**EXERCISE**
Starting at the first line, copy the data below through to the end, exactly.

**PROVIDED DATA**
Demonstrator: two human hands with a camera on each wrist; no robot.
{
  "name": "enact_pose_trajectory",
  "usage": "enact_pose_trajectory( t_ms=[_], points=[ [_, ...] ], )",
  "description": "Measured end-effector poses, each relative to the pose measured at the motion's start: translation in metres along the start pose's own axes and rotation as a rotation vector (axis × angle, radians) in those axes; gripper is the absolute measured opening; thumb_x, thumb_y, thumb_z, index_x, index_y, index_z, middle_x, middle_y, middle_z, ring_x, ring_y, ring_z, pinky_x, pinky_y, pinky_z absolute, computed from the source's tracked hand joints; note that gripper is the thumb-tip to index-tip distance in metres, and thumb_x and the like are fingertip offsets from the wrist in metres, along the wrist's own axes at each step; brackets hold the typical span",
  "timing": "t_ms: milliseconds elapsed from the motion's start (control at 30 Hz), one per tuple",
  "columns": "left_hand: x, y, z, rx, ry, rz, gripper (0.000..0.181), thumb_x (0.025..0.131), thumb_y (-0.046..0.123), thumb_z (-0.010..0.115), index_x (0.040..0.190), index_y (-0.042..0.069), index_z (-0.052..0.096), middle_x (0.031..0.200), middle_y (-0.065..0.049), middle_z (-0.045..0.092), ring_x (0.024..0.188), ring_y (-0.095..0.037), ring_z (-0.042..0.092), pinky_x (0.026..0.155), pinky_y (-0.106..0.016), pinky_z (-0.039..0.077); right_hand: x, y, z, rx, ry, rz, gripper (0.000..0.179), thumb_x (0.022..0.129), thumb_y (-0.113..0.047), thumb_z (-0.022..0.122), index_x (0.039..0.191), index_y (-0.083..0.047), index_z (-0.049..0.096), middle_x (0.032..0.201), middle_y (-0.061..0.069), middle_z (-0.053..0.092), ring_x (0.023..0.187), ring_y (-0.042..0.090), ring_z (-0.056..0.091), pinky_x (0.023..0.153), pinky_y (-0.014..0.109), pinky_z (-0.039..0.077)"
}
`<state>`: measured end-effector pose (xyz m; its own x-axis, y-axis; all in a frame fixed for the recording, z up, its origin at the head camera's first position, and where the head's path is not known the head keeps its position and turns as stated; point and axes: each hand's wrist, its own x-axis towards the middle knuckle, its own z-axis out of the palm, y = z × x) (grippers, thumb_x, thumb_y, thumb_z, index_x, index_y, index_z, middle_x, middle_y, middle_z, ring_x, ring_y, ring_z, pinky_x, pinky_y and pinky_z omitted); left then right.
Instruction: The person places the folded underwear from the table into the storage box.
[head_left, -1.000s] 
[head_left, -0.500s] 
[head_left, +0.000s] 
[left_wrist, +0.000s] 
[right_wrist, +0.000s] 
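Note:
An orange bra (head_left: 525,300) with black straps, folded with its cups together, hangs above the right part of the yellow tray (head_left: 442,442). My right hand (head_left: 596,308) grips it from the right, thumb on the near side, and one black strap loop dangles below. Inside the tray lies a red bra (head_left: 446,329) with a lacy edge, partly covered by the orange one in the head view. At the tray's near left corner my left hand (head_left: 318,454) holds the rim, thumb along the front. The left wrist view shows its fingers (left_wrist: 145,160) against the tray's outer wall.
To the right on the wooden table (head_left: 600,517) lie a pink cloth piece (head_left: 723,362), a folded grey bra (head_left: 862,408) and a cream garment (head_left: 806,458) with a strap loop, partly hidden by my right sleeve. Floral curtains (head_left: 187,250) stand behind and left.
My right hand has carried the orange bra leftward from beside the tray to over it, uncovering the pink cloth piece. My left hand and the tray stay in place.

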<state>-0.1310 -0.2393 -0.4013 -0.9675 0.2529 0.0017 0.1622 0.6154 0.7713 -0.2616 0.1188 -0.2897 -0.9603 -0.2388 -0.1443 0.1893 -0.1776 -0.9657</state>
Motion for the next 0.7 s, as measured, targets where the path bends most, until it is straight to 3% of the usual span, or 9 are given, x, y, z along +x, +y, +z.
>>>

**WRITTEN RESPONSE**
Demonstrator: two human hands with a camera on each wrist; no robot.
{
  "name": "enact_pose_trajectory",
  "usage": "enact_pose_trajectory( t_ms=[_], points=[ [_, ...] ], )",
  "description": "Measured end-effector poses, each relative to the pose measured at the motion's start: translation in metres along the start pose's own axes and rotation as a rotation vector (axis × angle, radians) in those axes; gripper is the absolute measured opening; thumb_x, thumb_y, thumb_z, index_x, index_y, index_z, middle_x, middle_y, middle_z, ring_x, ring_y, ring_z, pinky_x, pinky_y, pinky_z absolute, computed from the source's tracked hand joints; note that gripper is the thumb-tip to index-tip distance in metres, and thumb_x and the like are fingertip offsets from the wrist in metres, along the wrist's own axes at each step; brackets hold the typical span",
  "timing": "t_ms: milliseconds elapsed from the motion's start (control at 30 Hz), one per tuple",
  "columns": "left_hand: x, y, z, rx, ry, rz, gripper (0.000..0.181), thumb_x (0.025..0.131), thumb_y (-0.046..0.123), thumb_z (-0.010..0.115), index_x (0.040..0.190), index_y (-0.042..0.069), index_z (-0.052..0.096), middle_x (0.031..0.200), middle_y (-0.065..0.049), middle_z (-0.045..0.092), ring_x (0.024..0.188), ring_y (-0.095..0.037), ring_z (-0.042..0.092), pinky_x (0.026..0.155), pinky_y (-0.106..0.016), pinky_z (-0.039..0.077); right_hand: x, y, z, rx, ry, rz, gripper (0.000..0.179), thumb_x (0.022..0.129), thumb_y (-0.113..0.047), thumb_z (-0.022..0.122), index_x (0.039..0.191), index_y (-0.083..0.047), index_z (-0.049..0.096), middle_x (0.032..0.201), middle_y (-0.061..0.069), middle_z (-0.053..0.092), ring_x (0.023..0.187), ring_y (-0.042..0.090), ring_z (-0.056..0.091), pinky_x (0.023..0.153), pinky_y (-0.014..0.109), pinky_z (-0.039..0.077)"
}
`<state>`: measured end-effector pose (xyz m; its own x-axis, y-axis; all in a frame fixed for the recording, z up, its origin at the head camera's first position, and where the head's path is not known the head keeps its position and turns as stated; point and axes: each hand's wrist, its own x-axis towards the middle knuckle, its own z-axis out of the palm, y = z × x) (grippers, thumb_x, thumb_y, thumb_z, index_x, index_y, index_z, middle_x, middle_y, middle_z, ring_x, ring_y, ring_z, pinky_x, pinky_y and pinky_z omitted); left then right.
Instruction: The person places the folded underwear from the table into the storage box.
[head_left, -1.000s] 
[head_left, -0.500s] 
[head_left, +0.000s] 
[left_wrist, +0.000s] 
[right_wrist, +0.000s] 
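Note:
An orange bra (head_left: 525,300) with black straps, folded with its cups together, hangs above the right part of the yellow tray (head_left: 442,442). My right hand (head_left: 596,308) grips it from the right, thumb on the near side, and one black strap loop dangles below. Inside the tray lies a red bra (head_left: 446,329) with a lacy edge, partly covered by the orange one in the head view. At the tray's near left corner my left hand (head_left: 318,454) holds the rim, thumb along the front. The left wrist view shows its fingers (left_wrist: 145,160) against the tray's outer wall.
To the right on the wooden table (head_left: 600,517) lie a pink cloth piece (head_left: 723,362), a folded grey bra (head_left: 862,408) and a cream garment (head_left: 806,458) with a strap loop, partly hidden by my right sleeve. Floral curtains (head_left: 187,250) stand behind and left.
My right hand has carried the orange bra leftward from beside the tray to over it, uncovering the pink cloth piece. My left hand and the tray stay in place.
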
<state>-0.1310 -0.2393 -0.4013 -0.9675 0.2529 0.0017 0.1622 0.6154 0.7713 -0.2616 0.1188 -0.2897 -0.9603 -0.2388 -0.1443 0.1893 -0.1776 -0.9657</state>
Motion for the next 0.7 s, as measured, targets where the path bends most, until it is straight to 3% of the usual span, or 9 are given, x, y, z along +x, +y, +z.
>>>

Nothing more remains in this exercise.